• _ACTIVITY_: Should a picture appear anywhere in the data, omit it and copy everything else exactly.

• _DATA PROVIDED_:
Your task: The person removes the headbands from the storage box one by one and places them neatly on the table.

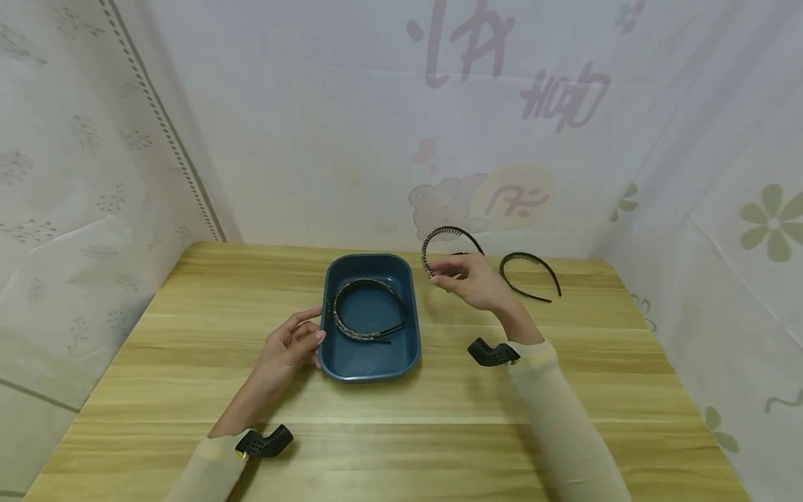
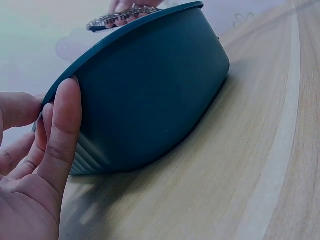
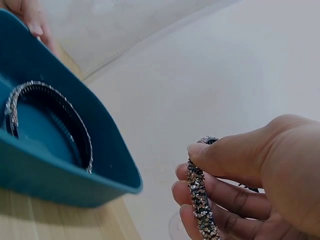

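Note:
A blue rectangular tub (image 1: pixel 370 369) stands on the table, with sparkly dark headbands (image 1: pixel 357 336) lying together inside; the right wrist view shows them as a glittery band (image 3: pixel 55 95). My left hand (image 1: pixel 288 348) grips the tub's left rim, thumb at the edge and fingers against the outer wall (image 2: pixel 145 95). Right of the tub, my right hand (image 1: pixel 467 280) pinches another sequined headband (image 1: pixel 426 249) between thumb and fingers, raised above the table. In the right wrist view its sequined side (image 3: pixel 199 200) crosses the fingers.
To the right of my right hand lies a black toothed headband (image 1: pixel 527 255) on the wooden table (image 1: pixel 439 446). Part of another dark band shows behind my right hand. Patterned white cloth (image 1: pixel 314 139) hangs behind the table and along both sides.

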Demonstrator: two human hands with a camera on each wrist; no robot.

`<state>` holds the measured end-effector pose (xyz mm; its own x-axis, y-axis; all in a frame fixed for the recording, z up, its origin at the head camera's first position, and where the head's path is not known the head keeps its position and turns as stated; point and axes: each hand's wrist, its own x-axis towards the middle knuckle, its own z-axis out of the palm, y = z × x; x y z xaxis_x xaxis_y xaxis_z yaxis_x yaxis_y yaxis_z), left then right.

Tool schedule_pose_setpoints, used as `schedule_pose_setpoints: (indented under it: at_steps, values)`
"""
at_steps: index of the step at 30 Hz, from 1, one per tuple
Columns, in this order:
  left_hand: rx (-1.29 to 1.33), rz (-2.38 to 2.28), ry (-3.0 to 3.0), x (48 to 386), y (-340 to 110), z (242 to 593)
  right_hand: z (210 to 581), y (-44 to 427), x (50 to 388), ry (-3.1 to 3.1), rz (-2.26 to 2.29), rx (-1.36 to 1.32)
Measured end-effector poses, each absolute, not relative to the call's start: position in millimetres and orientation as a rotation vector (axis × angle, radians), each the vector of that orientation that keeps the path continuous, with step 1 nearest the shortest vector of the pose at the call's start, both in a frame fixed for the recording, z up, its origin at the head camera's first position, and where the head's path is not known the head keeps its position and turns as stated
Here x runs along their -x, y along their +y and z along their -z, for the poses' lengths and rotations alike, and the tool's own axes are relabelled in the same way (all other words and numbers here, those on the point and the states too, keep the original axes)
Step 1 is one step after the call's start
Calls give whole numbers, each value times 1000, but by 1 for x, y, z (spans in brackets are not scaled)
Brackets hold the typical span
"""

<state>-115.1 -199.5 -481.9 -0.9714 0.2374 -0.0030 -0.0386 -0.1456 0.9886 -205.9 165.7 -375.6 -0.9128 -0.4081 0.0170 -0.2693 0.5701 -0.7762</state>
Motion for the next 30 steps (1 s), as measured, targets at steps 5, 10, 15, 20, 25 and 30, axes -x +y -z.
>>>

• _RESULT_:
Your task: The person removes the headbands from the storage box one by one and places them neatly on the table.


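Note:
A blue rectangular tub (image 1: pixel 370 369) stands on the table, with sparkly dark headbands (image 1: pixel 357 336) lying together inside; the right wrist view shows them as a glittery band (image 3: pixel 55 95). My left hand (image 1: pixel 288 348) grips the tub's left rim, thumb at the edge and fingers against the outer wall (image 2: pixel 145 95). Right of the tub, my right hand (image 1: pixel 467 280) pinches another sequined headband (image 1: pixel 426 249) between thumb and fingers, raised above the table. In the right wrist view its sequined side (image 3: pixel 199 200) crosses the fingers.
To the right of my right hand lies a black toothed headband (image 1: pixel 527 255) on the wooden table (image 1: pixel 439 446). Part of another dark band shows behind my right hand. Patterned white cloth (image 1: pixel 314 139) hangs behind the table and along both sides.
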
Demonstrator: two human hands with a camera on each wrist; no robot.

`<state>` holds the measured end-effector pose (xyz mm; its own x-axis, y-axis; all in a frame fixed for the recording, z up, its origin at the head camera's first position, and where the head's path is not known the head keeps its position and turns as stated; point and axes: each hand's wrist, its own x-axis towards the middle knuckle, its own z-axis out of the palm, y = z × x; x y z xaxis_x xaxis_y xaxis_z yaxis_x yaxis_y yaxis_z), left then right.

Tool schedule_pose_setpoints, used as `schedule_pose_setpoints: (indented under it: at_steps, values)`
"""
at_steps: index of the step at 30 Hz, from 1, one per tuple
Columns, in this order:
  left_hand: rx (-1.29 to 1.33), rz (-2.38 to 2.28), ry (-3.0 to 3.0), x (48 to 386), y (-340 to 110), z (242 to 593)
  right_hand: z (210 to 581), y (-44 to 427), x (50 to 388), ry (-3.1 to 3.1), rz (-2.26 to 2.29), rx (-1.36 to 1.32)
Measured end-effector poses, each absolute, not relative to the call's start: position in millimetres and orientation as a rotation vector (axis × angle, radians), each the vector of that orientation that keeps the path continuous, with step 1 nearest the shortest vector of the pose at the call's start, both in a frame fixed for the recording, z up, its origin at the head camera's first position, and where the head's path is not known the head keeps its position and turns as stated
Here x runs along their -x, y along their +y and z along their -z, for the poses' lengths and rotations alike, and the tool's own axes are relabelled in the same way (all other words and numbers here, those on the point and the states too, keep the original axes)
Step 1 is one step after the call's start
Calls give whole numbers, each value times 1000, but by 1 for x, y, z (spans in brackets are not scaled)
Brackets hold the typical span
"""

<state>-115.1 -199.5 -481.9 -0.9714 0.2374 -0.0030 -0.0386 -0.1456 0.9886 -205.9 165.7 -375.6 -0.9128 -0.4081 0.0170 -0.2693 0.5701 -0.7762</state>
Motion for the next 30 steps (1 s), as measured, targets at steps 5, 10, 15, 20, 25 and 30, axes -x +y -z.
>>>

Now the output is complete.